WORK TO BE COMPLETED: If a line in the listing below contains the word "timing", count it, then please give only the number of such lines.
◆ ◆ ◆ ◆ ◆
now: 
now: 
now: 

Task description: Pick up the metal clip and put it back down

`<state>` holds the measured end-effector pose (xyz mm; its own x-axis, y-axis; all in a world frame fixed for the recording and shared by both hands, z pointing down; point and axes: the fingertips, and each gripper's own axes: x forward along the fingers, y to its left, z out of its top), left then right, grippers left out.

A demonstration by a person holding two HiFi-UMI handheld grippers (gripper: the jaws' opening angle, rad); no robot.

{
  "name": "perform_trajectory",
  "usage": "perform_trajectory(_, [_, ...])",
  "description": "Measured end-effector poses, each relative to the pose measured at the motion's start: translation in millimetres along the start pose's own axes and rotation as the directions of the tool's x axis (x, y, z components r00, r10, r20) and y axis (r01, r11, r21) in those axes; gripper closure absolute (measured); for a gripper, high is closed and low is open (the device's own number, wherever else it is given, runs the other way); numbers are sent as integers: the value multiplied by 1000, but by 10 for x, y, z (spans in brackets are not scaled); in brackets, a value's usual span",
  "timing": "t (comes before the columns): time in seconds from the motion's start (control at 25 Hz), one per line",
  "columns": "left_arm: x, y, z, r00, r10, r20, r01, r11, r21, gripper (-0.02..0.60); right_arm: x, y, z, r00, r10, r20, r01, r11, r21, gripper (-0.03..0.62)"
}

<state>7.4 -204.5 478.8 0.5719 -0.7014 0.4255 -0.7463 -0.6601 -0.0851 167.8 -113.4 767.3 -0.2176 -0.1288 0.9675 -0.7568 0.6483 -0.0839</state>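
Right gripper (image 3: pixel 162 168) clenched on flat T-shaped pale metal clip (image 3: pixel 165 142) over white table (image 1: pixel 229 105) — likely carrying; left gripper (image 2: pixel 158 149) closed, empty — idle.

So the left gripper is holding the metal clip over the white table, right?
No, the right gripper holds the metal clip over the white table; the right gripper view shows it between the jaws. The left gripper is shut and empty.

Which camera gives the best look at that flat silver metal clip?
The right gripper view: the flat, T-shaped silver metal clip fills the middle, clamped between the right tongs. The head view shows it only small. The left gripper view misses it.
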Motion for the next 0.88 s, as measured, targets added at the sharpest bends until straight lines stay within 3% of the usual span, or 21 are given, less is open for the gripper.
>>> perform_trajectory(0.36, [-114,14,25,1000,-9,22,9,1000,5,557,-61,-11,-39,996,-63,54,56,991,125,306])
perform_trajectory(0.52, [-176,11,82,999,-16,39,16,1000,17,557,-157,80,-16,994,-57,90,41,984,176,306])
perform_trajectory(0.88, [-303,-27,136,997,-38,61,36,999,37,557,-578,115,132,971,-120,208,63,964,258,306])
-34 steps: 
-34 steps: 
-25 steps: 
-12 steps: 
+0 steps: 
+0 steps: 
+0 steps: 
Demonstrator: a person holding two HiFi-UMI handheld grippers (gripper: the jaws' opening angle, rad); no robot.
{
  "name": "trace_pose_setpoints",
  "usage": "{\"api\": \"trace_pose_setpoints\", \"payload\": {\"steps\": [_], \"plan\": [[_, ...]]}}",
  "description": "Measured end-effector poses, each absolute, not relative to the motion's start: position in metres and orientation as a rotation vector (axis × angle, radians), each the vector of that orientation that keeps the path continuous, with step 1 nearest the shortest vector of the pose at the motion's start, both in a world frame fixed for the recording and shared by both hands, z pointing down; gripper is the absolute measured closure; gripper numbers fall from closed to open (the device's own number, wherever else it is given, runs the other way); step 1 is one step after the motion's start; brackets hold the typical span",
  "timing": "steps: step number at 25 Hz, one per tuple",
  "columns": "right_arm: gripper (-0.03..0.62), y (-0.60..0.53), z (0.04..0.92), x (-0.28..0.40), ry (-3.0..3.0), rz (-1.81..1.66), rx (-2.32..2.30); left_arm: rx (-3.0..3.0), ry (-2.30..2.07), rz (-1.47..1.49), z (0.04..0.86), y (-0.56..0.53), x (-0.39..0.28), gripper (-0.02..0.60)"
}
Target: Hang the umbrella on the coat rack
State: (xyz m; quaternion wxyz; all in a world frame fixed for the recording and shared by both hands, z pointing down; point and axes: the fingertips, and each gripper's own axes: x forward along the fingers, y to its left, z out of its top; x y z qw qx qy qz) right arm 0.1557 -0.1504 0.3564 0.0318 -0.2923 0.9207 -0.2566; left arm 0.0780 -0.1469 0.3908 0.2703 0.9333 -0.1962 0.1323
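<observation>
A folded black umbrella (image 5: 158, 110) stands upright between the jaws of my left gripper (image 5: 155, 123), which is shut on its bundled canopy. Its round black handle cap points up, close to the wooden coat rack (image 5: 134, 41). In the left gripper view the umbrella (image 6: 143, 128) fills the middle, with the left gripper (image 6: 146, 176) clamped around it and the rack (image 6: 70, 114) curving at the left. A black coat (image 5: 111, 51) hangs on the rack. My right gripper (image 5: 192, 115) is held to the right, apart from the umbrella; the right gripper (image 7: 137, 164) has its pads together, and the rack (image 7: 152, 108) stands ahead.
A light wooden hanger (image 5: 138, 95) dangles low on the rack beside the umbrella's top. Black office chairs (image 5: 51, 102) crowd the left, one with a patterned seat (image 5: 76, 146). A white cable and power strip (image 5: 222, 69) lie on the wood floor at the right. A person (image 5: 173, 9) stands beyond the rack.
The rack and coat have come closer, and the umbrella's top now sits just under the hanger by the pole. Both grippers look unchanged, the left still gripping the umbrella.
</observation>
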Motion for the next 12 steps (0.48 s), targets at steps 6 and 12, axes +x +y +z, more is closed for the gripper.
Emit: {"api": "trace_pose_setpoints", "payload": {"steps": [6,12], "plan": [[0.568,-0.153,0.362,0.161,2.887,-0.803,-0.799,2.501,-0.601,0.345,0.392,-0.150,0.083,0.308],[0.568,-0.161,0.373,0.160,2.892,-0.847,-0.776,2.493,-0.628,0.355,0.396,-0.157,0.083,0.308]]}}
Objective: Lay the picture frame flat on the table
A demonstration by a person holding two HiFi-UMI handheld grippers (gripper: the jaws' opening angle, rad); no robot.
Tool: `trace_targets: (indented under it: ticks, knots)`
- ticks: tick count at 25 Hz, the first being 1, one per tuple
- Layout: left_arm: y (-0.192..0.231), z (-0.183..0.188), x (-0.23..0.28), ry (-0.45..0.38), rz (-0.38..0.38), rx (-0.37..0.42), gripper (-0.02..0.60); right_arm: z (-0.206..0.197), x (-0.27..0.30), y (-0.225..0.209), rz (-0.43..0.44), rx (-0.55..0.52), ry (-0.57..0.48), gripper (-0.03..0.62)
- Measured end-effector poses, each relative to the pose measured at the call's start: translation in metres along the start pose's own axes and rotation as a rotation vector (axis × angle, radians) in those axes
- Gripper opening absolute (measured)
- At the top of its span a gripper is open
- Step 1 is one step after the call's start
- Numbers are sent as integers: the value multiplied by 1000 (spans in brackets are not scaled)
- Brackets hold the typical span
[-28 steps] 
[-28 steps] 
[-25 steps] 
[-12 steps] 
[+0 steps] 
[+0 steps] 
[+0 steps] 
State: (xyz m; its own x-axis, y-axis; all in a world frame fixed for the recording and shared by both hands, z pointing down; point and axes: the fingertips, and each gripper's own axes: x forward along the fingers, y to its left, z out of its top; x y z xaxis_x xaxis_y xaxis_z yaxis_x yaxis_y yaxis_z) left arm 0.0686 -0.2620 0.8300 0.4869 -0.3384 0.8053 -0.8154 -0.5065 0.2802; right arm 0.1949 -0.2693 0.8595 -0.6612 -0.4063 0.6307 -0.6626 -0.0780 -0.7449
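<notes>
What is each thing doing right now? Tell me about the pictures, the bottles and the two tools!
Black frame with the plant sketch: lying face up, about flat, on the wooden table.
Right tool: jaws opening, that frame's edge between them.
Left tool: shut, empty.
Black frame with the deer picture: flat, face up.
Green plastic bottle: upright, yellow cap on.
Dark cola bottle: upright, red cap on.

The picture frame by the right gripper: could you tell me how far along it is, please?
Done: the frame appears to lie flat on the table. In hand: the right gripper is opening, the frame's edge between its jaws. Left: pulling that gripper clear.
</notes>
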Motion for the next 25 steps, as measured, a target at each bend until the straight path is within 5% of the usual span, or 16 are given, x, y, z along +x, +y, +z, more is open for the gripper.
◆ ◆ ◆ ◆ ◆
RESULT OF THE TASK: 2